Exercise → Count every line in the following entries where the word "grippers" appears. Give the count alone.

[Records excerpted from a collection]
------------------------------------------------------------------------
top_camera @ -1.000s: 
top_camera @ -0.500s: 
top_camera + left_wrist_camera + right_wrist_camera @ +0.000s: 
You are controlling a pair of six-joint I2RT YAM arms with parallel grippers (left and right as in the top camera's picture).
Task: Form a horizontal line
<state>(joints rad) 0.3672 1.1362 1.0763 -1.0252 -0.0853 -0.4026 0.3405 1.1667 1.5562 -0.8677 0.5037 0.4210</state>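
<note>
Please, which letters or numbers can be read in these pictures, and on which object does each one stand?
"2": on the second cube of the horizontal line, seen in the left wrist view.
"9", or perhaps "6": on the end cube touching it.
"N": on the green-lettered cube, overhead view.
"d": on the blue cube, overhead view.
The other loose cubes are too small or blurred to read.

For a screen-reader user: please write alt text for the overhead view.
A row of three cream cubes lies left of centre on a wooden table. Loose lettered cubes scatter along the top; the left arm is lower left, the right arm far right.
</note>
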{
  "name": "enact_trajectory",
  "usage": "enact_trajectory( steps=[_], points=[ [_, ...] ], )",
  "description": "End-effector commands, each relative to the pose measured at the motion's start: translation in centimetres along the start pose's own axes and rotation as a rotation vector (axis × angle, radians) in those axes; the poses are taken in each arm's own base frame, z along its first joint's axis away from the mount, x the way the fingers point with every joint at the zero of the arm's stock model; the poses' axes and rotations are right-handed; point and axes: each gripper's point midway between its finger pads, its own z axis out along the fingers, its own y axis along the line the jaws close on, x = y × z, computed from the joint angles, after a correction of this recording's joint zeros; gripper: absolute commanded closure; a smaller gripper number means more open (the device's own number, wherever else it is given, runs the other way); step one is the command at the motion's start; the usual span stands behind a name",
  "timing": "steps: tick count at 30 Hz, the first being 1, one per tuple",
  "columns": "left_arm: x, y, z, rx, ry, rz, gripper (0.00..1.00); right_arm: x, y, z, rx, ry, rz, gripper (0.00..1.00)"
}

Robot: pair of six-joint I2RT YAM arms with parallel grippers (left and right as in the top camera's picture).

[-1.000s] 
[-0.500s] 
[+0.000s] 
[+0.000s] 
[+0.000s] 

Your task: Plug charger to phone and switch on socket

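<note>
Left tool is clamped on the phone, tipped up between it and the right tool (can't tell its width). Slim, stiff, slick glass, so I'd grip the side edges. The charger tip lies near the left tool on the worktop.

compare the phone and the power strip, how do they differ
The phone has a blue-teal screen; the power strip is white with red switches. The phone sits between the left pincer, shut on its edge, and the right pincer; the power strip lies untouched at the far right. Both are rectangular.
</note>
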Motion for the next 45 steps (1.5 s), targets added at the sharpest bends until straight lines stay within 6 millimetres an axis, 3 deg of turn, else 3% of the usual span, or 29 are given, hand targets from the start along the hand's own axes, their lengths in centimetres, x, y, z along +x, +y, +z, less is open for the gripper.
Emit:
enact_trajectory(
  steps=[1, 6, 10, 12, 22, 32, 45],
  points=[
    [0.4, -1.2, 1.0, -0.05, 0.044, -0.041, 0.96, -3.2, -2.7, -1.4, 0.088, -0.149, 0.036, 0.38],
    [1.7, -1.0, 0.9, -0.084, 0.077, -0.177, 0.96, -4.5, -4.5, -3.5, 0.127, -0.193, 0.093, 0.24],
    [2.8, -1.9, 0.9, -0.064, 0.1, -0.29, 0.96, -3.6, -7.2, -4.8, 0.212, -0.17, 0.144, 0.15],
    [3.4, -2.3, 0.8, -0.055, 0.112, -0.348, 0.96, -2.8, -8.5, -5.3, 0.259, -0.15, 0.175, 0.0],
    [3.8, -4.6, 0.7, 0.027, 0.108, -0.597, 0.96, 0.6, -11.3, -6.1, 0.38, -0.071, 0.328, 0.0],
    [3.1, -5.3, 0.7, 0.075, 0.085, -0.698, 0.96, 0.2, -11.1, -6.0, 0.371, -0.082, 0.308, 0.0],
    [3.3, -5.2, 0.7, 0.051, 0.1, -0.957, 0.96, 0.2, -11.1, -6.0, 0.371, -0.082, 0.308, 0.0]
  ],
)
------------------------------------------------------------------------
Solution to this exercise → 2